Roma viola le direttive Habitat e Uccelli e il regolamento Reach: le leggi su pesca e caccia non sono adeguate a tutelare diverse specie protette. L’Italia ha due mesi di tempo per mettersi in regola

Tutela biodiversità: 2 nuove procedure di infrazione UE contro l’Italia
Foto di Yale Cohen su Unsplash

L’Italia va in direzione contraria a quella indicata dalla strategia UE sulla tutela della biodiversità

(Rinnovabili.it) – Tartarughe, delfini e doppiette mettono nei guai l’Italia. La Commissione europea ha avviato ieri due procedure di infrazione contro il Belpaese per il mancato rispetto della direttiva Habitat, la direttiva Uccelli e il regolamento REACH sulle sostanze chimiche pericolose per salute e ambiente come il piombo. I motivi? Pesca irresponsabile e piombo nelle munizioni dei cacciatori, che mettono a rischio gli impegni sulla tutela della biodiversità.

Le mancanze di Roma sulla tutela della biodiversità

Il primo procedimento riguarda le mancanze italiane nel monitorare e prevenire le catture accessorie di cetacei, tartarughe e uccelli marini da parte dei pescherecci. Molti i punti sollevati da Bruxelles. Manca un sistema per monitorare la cattura accidentale e l’uccisione di specie protette come il delfino tursiope e la tartaruga caretta caretta, entrambi rigorosamente protetti dalla Direttiva Habitat.

Ma l’Italia ha fallito anche sul fronte della ricerca e delle altre misure di conservazione “per garantire che le catture e le uccisioni accidentali non abbiano un impatto negativo significativo sulla popolazione delle specie protette. Mancano, ancora, misure adeguate “per evitare il disturbo significativo di diverse specie marine e di uccelli marini come la berta maggiore, la berta maggiore Yelkouan, l’uccello delle tempeste e il marangone dal ciuffo nei siti Natura 2000 designati per la loro conservazione”. Infine, l’Italia non ha portato risultati adeguati nel monitoraggio dello stato di conservazione di diverse altre specie protette.

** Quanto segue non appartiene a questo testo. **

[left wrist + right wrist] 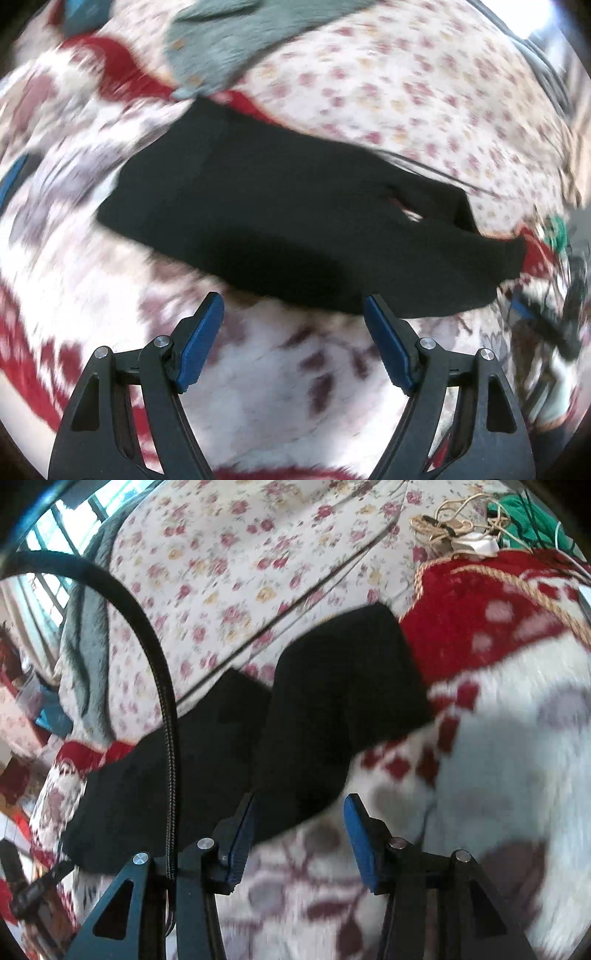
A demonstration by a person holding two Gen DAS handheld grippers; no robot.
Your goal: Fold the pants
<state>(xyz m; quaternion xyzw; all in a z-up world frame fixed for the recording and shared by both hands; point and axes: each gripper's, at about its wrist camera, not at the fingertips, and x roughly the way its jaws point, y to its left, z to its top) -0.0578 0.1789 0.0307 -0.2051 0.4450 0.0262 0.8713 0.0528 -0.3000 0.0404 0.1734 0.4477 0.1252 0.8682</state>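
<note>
pants (280, 214): matt black cloth | blanket (498, 775): fuzzy fleece | sheet (229, 565): smooth cotton

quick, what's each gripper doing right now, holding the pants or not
Left gripper: open, holding nothing, black pants lie just ahead.
Right gripper: open, empty, at the pants' near edge.

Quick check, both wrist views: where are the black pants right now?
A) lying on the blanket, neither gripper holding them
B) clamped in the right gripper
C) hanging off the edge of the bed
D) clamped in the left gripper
A: the black pants lie on the red-and-white blanket, and the left gripper and right gripper both stand open with nothing between their fingers.
</note>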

Poi c’è il capitolo caccia. Bruxelles rileva che le leggi italiane sulla caccia non solo non rispettano la tutela della biodiversità ma falliscono anche nell’evitare di inquinare l’ambiente con sostanze nocive. Il regolamento REACH, ricorda la Commissione, “limita l’uso di pallini contenenti piombo all’interno o in prossimità delle zone umide per proteggere gli uccelli acquatici, l’ambiente e la salute umana”. Punto non preso in considerazione nella legislazione italiana.

E le leggi di Roma vanno anche contro la direttiva Uccelli, perché attribuiscono alle regioni il potere di autorizzare l’uccisione o la cattura di specie di fauna selvatica “anche in aree in cui è vietata la caccia, come le aree protette, e durante il periodo dell’anno in cui la caccia è vietata”.

Per entrambe le procedure di infrazione, l’Italia ha due mesi di tempo per rispondere alle accuse e rimediare alle mancanze.